━━━ Supplied data

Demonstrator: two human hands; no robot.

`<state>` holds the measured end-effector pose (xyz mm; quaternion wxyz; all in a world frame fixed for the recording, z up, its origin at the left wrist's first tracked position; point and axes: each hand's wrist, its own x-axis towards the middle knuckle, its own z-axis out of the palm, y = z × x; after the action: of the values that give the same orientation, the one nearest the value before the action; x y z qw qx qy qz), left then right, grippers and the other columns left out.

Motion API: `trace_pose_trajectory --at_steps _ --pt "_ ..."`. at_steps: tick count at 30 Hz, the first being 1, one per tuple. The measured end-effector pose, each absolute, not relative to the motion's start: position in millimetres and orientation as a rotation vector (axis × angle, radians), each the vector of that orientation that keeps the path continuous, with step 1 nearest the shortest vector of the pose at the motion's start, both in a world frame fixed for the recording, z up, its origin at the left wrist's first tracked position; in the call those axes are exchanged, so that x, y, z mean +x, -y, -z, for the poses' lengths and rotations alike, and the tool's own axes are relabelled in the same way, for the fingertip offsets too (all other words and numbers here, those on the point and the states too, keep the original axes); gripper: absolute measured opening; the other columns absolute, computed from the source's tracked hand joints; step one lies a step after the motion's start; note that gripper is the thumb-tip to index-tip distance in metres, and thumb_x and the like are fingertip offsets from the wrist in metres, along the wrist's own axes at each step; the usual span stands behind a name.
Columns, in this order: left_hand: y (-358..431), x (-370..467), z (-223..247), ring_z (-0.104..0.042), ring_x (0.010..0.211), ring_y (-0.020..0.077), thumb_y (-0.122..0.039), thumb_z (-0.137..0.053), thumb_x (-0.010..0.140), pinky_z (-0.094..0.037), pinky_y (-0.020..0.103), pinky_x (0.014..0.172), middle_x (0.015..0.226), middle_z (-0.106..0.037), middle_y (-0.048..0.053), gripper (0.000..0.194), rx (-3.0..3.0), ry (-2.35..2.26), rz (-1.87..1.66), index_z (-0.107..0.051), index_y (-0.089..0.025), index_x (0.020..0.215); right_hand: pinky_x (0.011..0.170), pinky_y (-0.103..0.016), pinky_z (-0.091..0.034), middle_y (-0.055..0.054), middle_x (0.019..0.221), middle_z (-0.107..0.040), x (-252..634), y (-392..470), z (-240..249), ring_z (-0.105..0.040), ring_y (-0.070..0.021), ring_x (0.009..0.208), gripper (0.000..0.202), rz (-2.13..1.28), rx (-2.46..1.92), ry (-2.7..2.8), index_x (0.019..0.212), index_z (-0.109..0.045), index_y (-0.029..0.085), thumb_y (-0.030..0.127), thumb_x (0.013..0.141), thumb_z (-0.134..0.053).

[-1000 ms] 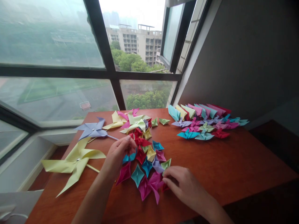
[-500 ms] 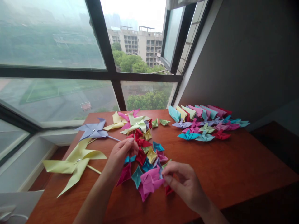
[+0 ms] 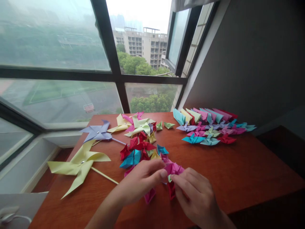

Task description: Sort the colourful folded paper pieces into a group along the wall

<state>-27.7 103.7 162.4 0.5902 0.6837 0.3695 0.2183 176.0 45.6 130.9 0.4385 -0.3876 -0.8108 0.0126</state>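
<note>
Over the near side of the pile, a pink origami boat (image 3: 175, 168) is held between my two hands. My left hand (image 3: 143, 181) pinches its left edge between thumb and fingers. From the lower right, the fingertips of my right hand (image 3: 199, 194) are closed on its near edge; the thumb is mostly hidden. Beneath and around them lie small folded paper pieces: a red one (image 3: 171, 190), a magenta one (image 3: 150, 196), a blue one (image 3: 131, 159) and a red cluster (image 3: 140, 143). My hands cover part of this pile.
Paper pinwheels stand left: a large yellow one (image 3: 82, 163), a purple one (image 3: 97, 132) and a pale green one (image 3: 140, 125). Folded paper pieces (image 3: 209, 127) sit in rows at the back right of the brown table (image 3: 238, 165). A window (image 3: 152, 95) borders the far edge.
My left hand has come down and right from above the pile to grip the pink boat. My right hand has lifted the boat slightly, up and to the right.
</note>
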Motion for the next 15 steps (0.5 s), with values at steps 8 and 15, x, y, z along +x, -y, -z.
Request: trace_pose_trajectory --at_steps 8,15 --pt "-57.9 -24.1 -140.1 -0.061 0.071 0.0169 -0.028 -0.055 0.094 -0.041 0.023 0.063 0.078 -0.07 0.0 0.019 1.7 -1.169 -0.599 -0.069 -0.019 0.087 0.06 -0.029 -0.052 -0.003 0.065 -0.067 165.0 -24.2 -129.1 -0.061 -0.0152 0.06 0.023 0.011 -0.794 2.097 0.104 -0.066 0.012 0.004 0.085 -0.054" --pt "-35.8 -18.5 -119.9 -0.061 0.064 0.0157 -0.03 -0.057 0.094 -0.043 0.021 0.059 0.071 -0.07 0.002 0.021 1.639 -1.211 -0.827 -0.069 -0.018 0.081 0.069 -0.031 -0.054 -0.007 0.077 -0.07 163.4 -13.7 -123.4 -0.065 -0.0181 0.073 0.018 -0.111 -0.866 1.99 0.103 -0.065 0.013 0.021 0.098 -0.049"
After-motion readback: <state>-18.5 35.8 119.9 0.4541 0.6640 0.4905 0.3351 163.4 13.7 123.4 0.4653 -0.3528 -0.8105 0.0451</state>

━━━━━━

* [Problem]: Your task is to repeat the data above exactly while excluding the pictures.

* [Result of this exercise]:
Demonstrator: two human hands; no robot.

`<state>` holds the measured end-effector pose (xyz mm; quaternion wxyz; all in a world frame fixed for the recording, z up, its origin at the left wrist's first tracked position; point and axes: each hand's wrist, its own x-axis towards the middle knuckle, its own z-axis out of the palm, y = z × x; after the action: of the values that give the same orientation, the one nearest the value before the action; x y z qw qx qy qz), left then right, grippers and the other columns left out.

Motion API: `trace_pose_trajectory --at_steps _ --pt "_ ..."`. at_steps: tick count at 30 Hz, the first being 1, one per tuple. The measured end-effector pose, each absolute, not relative to the motion's start: position in millimetres and orientation as a rotation vector (axis × angle, radians), each the vector of that orientation that keeps the path continuous, with step 1 nearest the shortest vector of the pose at the motion's start, both in a world frame fixed for the recording, z up, its origin at the left wrist's first tracked position; in the call those axes are exchanged, so that x, y, z mean +x, -y, -z, for the poses' lengths and rotations alike, and the tool's own axes are relabelled in the same way, for the fingertip offsets too (all other words and numbers here, those on the point and the states too, keep the original axes); gripper: absolute measured opening; the other columns absolute, computed from the source's tracked hand joints; step one lies a step after the motion's start; note that gripper is the thumb-tip to index-tip distance in metres, and thumb_x and the like are fingertip offsets from the wrist in metres, along the wrist's own axes at each step; the usual span stands behind a name.
Columns, in this order: left_hand: y (-358..431), x (-370..467), z (-223..247), ring_z (-0.104..0.042), ring_x (0.010..0.211), ring_y (-0.020..0.077), thumb_y (-0.122..0.039), thumb_z (-0.137..0.053), thumb_x (-0.010..0.140), pinky_z (-0.094..0.037), pinky_y (-0.020..0.103), pinky_x (0.014..0.172), middle_x (0.015..0.226), middle_z (-0.106..0.037), middle_y (-0.048..0.053), gripper (0.000..0.194), rx (-3.0..3.0), ry (-2.35..2.26), rz (-1.87..1.66), index_z (-0.107..0.051), index_y (-0.089..0.025), index_x (0.020..0.215); right_hand: pinky_x (0.011..0.170), pinky_y (-0.103..0.016), pinky_z (-0.091..0.034), middle_y (-0.055..0.054), middle_x (0.019..0.221), middle_z (-0.107..0.040), x (-252..634), y (-392..470), z (-240..249), ring_z (-0.105..0.040), ring_y (-0.070..0.021), ring_x (0.009..0.208), gripper (0.000..0.202), rz (-2.13..1.28), rx (-2.46..1.92), ry (-2.7..2.8), index_x (0.019..0.212), index_z (-0.109..0.045), index_y (-0.029..0.085), thumb_y (-0.030..0.127), thumb_x (0.013..0.141), thumb_z (-0.134..0.053).

[-1000 ms] 
[-500 ms] 
[+0 ms] 

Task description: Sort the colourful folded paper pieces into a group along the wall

<state>-27.7 103.7 162.4 0.5902 0.6837 0.3695 0.2183 176.0 45.6 130.9 0.4385 -0.3876 -0.8108 0.0126</state>
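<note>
Over the near side of the pile, a pink origami boat (image 3: 175, 168) is held between my two hands. My left hand (image 3: 143, 181) pinches its left edge between thumb and fingers. From the lower right, the fingertips of my right hand (image 3: 199, 194) are closed on its near edge; the thumb is mostly hidden. Beneath and around them lie small folded paper pieces: a red one (image 3: 171, 190), a magenta one (image 3: 150, 196), a blue one (image 3: 131, 159) and a red cluster (image 3: 140, 143). My hands cover part of this pile.
Paper pinwheels stand left: a large yellow one (image 3: 82, 163), a purple one (image 3: 97, 132) and a pale green one (image 3: 140, 125). Folded paper pieces (image 3: 209, 127) sit in rows at the back right of the brown table (image 3: 238, 165). A window (image 3: 152, 95) borders the far edge.
My left hand has come down and right from above the pile to grip the pink boat. My right hand has lifted the boat slightly, up and to the right.
</note>
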Motion for the next 15 steps (0.5 s), with values at steps 8 and 15, x, y, z along +x, -y, -z.
Request: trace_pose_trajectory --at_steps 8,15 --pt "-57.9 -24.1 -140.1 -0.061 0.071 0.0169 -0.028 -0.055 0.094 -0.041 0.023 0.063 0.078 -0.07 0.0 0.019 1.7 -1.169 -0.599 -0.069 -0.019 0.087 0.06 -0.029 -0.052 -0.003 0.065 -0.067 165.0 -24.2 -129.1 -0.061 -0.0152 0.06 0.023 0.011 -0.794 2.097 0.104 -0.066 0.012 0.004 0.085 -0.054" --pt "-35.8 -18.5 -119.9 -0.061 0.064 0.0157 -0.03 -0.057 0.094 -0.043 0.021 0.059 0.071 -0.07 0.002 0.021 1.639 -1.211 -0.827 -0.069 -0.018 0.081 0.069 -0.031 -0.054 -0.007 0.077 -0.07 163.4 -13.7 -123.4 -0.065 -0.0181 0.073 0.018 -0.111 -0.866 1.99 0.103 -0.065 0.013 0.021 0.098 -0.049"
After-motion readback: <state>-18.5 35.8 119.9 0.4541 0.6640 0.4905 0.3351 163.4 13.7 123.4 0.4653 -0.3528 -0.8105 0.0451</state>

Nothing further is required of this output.